* [What is being asked] With the material below, print exactly the lines between the line holding "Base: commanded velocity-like" and the line holding "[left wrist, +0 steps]", inclusive. Add nothing else.
#####
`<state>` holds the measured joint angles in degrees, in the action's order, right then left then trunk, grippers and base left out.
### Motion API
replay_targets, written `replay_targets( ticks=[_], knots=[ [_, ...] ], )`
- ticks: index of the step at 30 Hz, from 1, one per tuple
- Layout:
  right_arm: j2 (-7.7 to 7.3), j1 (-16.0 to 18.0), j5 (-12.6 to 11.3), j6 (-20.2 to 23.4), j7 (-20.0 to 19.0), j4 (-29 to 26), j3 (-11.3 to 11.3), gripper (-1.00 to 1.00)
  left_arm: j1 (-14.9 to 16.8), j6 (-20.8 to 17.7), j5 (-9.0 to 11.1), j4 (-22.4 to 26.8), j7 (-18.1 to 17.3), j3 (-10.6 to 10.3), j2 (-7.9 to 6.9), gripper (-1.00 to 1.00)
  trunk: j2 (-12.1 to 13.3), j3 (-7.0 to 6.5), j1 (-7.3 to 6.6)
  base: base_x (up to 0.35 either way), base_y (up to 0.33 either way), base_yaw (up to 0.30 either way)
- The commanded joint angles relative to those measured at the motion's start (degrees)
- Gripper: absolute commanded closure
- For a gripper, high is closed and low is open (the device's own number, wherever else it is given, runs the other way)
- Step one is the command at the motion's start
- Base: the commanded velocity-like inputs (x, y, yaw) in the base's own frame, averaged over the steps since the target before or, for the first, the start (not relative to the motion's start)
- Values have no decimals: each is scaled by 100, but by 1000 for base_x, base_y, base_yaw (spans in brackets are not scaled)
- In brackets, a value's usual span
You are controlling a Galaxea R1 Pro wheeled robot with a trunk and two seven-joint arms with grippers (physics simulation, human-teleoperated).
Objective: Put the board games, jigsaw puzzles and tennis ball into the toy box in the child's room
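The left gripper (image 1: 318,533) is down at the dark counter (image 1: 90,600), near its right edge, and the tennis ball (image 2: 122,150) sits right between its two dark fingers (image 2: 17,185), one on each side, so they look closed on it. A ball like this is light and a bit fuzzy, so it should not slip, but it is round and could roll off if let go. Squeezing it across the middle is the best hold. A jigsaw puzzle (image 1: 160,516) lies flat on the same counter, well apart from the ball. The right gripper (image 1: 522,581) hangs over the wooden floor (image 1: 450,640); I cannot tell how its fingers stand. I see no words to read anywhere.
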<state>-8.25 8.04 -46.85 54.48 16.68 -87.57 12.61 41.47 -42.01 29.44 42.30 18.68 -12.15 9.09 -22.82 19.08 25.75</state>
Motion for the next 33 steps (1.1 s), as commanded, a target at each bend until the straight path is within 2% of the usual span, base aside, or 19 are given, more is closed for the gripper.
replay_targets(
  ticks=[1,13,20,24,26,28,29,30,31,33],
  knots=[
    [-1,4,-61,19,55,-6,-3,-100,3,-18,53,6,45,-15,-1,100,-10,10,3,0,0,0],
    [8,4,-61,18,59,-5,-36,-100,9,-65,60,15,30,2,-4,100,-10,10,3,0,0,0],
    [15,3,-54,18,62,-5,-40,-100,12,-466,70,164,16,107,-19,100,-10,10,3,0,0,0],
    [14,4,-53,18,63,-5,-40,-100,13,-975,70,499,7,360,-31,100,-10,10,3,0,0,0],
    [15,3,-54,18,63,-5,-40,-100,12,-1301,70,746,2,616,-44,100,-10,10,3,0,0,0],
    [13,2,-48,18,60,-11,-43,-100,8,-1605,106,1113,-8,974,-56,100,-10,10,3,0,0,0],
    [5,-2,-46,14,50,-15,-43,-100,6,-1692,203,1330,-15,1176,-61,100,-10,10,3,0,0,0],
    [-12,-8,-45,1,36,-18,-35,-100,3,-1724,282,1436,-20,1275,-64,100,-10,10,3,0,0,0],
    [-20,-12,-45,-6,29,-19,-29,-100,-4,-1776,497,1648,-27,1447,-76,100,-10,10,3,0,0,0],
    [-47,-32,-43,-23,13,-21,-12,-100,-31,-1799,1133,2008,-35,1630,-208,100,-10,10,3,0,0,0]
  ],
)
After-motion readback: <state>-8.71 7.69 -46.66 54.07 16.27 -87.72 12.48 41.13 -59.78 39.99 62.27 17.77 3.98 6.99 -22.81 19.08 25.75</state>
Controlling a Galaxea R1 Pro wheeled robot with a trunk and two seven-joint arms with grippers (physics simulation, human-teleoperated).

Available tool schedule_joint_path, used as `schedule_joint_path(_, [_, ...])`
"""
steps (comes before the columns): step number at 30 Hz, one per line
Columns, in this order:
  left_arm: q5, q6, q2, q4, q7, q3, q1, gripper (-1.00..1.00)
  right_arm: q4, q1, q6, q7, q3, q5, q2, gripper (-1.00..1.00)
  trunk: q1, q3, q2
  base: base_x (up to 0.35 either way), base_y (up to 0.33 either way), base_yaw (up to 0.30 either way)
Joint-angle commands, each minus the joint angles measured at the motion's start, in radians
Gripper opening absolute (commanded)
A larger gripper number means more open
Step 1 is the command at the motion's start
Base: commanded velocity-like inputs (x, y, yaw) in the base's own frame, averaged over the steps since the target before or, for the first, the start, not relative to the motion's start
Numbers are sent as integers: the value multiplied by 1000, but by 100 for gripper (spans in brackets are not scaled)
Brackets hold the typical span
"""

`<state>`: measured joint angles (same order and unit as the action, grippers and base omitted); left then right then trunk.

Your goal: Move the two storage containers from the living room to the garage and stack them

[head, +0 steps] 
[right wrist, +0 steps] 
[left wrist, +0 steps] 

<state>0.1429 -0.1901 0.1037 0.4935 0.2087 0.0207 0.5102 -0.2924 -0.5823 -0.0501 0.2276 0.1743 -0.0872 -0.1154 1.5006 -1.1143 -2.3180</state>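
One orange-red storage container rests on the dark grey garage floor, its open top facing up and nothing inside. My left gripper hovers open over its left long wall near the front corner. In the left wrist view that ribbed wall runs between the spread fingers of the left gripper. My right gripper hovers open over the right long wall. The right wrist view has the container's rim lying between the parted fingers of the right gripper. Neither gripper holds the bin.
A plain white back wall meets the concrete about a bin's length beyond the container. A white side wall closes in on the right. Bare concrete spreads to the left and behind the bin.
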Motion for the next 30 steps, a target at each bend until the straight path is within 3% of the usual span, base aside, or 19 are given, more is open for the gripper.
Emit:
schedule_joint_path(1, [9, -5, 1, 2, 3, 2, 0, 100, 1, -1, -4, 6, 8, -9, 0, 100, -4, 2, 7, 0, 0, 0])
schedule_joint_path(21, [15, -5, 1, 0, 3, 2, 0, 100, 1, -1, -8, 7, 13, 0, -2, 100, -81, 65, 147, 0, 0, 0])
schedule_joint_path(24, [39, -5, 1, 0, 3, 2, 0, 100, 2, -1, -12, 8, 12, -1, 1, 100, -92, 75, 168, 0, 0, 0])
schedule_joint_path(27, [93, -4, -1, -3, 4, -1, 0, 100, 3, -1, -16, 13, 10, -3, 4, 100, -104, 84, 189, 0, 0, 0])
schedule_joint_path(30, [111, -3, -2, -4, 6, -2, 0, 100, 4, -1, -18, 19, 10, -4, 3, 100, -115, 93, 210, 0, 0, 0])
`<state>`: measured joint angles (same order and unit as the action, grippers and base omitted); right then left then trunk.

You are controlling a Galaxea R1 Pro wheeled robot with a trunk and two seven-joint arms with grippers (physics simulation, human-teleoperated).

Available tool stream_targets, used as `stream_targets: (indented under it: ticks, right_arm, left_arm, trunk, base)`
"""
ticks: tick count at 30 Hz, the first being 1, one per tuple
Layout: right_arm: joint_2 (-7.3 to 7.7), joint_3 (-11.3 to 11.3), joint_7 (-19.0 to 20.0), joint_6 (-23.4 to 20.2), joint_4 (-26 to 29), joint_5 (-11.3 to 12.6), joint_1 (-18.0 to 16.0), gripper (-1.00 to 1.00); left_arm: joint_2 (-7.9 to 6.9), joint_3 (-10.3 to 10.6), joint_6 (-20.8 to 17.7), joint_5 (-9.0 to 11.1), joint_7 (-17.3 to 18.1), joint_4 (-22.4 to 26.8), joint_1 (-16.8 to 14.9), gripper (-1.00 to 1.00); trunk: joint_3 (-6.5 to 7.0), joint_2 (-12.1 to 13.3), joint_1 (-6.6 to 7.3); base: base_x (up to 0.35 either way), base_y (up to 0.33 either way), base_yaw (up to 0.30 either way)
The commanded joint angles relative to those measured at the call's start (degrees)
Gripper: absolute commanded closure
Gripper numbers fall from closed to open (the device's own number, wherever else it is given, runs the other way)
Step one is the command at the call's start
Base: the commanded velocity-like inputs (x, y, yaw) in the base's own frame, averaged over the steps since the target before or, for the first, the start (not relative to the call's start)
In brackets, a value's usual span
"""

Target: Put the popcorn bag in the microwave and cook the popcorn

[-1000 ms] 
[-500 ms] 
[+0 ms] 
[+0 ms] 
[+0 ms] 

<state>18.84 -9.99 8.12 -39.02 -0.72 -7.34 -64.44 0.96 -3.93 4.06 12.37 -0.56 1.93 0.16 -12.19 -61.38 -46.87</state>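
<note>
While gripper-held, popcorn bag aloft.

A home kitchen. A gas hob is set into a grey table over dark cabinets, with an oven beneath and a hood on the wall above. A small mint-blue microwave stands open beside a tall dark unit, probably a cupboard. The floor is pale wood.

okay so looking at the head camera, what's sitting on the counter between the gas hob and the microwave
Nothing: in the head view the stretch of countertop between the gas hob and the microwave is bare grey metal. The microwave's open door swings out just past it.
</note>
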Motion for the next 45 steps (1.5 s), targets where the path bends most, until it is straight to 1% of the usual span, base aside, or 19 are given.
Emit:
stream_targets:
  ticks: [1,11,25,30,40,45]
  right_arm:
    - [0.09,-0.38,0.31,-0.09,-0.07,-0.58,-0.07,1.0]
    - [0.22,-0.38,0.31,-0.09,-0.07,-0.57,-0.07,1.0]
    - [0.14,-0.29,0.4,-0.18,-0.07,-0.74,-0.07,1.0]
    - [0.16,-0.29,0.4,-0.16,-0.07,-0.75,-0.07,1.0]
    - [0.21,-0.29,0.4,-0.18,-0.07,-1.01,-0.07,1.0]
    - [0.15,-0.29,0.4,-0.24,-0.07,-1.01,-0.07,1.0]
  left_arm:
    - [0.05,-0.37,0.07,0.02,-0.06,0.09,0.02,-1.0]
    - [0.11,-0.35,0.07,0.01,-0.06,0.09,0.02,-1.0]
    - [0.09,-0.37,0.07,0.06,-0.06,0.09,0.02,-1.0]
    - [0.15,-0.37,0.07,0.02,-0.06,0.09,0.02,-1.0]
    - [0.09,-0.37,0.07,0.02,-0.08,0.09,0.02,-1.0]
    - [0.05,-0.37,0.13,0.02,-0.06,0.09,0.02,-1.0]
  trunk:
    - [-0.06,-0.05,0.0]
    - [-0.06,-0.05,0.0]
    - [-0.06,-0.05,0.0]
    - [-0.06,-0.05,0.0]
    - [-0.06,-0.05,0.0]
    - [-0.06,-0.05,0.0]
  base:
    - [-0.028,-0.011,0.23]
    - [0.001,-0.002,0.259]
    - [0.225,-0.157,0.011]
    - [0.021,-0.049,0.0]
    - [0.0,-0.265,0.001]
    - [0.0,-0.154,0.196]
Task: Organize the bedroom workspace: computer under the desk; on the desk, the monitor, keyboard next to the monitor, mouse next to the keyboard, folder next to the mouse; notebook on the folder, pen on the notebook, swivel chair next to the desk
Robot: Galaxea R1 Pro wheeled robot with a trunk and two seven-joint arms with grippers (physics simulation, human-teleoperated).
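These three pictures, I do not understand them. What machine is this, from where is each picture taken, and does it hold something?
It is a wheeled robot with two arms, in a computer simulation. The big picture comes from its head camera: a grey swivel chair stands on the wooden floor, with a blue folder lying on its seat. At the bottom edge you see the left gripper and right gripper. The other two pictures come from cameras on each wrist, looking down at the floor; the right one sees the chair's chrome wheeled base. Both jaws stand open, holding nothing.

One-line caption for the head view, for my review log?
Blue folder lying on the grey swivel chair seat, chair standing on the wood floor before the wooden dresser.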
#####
* [Written answer]
Base: commanded velocity-like inputs (x, y, yaw) in the base's own frame, averaged over the steps since the target before or, for the first, the start, not relative to the motion's start
Numbers are sent as integers: the value multiplied by 1000, but by 100 for gripper (spans in brackets are not scaled)
Brackets hold the typical span
"""

`<state>`: measured joint angles (same order and unit as the action, grippers and base omitted); left then right then trunk.

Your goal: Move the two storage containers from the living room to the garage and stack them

[head, +0 steps] 
[right wrist, +0 steps] 
[left wrist, +0 steps] 

This is the complete output.